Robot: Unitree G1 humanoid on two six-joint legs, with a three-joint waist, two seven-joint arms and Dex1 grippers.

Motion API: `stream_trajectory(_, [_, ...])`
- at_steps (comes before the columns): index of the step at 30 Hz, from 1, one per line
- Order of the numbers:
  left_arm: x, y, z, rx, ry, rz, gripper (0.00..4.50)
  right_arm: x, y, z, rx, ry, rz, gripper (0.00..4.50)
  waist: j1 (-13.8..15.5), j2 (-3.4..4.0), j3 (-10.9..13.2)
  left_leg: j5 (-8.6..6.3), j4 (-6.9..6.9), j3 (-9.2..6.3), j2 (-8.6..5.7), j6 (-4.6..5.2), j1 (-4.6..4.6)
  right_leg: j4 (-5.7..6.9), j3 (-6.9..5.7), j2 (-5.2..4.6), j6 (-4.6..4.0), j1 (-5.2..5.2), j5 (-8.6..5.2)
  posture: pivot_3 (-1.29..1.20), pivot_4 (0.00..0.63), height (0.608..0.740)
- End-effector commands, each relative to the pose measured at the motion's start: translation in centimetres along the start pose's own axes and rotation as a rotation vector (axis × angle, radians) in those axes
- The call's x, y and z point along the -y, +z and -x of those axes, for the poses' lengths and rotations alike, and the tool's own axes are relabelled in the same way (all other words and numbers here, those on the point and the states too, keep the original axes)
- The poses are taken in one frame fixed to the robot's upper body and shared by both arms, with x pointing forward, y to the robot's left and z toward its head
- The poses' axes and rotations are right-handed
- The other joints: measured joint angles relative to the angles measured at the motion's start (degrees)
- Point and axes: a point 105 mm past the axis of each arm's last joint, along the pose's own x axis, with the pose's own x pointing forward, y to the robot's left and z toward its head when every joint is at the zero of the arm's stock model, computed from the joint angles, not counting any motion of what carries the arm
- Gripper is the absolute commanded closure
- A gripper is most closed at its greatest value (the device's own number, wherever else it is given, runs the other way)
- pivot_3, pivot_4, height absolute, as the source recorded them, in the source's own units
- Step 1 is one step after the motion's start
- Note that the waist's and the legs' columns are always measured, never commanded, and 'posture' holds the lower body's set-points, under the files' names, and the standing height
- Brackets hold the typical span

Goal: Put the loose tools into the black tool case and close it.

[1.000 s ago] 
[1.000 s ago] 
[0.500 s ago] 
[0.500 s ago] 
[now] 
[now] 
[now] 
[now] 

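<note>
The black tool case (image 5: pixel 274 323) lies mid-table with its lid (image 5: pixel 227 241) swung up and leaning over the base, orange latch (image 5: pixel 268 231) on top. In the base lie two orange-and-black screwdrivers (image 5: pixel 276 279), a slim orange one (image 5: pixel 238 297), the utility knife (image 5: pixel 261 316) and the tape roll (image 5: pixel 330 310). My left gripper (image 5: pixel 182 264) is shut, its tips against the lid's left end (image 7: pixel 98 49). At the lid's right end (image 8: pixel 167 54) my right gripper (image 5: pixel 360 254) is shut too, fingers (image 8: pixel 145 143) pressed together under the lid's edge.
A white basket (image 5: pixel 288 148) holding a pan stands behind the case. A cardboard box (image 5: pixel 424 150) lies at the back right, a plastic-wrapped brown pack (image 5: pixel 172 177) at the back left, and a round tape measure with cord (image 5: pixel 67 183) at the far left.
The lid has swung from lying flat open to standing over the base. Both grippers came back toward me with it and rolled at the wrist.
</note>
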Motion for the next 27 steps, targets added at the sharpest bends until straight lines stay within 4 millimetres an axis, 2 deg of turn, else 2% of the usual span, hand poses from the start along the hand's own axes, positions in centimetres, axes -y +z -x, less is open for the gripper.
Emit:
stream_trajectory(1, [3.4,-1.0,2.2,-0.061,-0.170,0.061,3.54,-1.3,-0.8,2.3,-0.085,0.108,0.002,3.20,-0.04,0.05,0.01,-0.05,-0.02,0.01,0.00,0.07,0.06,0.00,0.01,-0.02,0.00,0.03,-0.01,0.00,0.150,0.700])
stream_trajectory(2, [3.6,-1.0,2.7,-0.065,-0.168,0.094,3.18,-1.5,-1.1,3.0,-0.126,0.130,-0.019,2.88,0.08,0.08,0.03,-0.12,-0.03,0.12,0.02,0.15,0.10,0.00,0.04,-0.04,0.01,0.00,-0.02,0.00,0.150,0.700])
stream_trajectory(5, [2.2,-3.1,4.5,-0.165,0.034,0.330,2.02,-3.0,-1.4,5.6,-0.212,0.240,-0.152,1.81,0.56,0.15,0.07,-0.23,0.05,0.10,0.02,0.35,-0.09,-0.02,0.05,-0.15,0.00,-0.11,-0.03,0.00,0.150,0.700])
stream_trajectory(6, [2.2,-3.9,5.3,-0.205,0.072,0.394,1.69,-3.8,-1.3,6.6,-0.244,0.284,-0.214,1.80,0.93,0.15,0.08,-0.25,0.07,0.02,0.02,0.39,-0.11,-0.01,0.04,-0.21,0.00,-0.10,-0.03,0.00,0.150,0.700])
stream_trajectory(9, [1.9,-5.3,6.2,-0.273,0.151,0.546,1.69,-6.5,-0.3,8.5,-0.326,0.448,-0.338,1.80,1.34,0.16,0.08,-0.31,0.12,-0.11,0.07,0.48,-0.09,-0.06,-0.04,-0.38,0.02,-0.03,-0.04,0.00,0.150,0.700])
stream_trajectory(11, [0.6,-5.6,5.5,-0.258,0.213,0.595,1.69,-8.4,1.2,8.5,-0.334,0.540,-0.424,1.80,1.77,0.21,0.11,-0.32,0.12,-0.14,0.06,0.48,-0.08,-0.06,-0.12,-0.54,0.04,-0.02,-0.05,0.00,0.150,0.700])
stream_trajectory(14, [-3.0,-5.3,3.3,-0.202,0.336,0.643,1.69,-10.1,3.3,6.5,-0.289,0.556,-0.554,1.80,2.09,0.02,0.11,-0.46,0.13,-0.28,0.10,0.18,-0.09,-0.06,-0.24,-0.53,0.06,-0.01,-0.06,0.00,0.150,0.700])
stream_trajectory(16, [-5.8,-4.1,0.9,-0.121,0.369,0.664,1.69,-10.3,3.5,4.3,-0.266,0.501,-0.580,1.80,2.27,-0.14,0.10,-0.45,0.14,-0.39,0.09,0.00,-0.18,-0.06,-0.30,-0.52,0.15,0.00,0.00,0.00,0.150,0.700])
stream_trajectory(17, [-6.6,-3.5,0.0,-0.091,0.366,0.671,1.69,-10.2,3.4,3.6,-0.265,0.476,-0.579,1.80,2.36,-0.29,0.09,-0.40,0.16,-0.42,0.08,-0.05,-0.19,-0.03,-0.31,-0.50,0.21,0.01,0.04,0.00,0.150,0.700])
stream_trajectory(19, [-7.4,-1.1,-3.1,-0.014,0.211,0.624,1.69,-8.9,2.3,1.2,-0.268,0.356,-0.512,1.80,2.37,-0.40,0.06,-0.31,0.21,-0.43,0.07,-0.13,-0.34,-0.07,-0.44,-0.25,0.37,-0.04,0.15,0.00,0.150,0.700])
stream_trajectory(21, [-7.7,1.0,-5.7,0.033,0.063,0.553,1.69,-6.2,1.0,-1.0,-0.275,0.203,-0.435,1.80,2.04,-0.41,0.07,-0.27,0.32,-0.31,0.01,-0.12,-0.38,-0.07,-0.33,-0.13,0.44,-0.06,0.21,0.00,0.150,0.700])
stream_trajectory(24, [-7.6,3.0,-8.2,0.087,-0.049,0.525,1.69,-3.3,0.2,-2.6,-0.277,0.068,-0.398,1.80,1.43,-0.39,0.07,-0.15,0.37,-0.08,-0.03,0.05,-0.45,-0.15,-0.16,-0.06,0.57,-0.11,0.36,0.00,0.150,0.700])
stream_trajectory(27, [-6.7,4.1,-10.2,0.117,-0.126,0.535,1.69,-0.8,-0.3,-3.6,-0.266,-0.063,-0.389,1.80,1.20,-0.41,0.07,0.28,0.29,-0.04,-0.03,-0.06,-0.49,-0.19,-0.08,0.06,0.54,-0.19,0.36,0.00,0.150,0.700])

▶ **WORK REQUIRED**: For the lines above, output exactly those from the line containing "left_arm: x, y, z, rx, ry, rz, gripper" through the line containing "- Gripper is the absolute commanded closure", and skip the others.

▶ **ANSWER TO THIS EXERCISE**:
  left_arm: x, y, z, rx, ry, rz, gripper (0.00..4.50)
  right_arm: x, y, z, rx, ry, rz, gripper (0.00..4.50)
  waist: j1 (-13.8..15.5), j2 (-3.4..4.0), j3 (-10.9..13.2)
  left_leg: j5 (-8.6..6.3), j4 (-6.9..6.9), j3 (-9.2..6.3), j2 (-8.6..5.7), j6 (-4.6..5.2), j1 (-4.6..4.6)
  right_leg: j4 (-5.7..6.9), j3 (-6.9..5.7), j2 (-5.2..4.6), j6 (-4.6..4.0), j1 (-5.2..5.2), j5 (-8.6..5.2)
  posture: pivot_3 (-1.29..1.20), pivot_4 (0.00..0.63), height (0.608..0.740)
- End-effector commands, each relative to the pose measured at the motion's start: translation in centimetres along the start pose's own axes and rotation as a rotation vector (axis × angle, radians) in those axes
- The call's x, y and z point along the -y, +z and -x of those axes, for the poses' lengths and rotations alike, and the tool's own axes are relabelled in the same way (all other words and numbers here, those on the point and the states too, keep the original axes)
- The poses are taken in one frame fixed to the robot's upper body and shared by both arms, with x pointing forward, y to the robot's left and z toward its head
- The poses' axes and rotations are right-handed
- The other joints: measured joint angles relative to the angles measured at the motion's start (degrees)
- Point and axes: a point 105 mm past the axis of each arm's last joint, along the pose's own x axis, with the pose's own x pointing forward, y to the robot's left and z toward its head when every joint is at the zero of the arm's stock model, computed from the joint angles, not counting any motion of what carries the arm
- Gripper is the absolute commanded closure

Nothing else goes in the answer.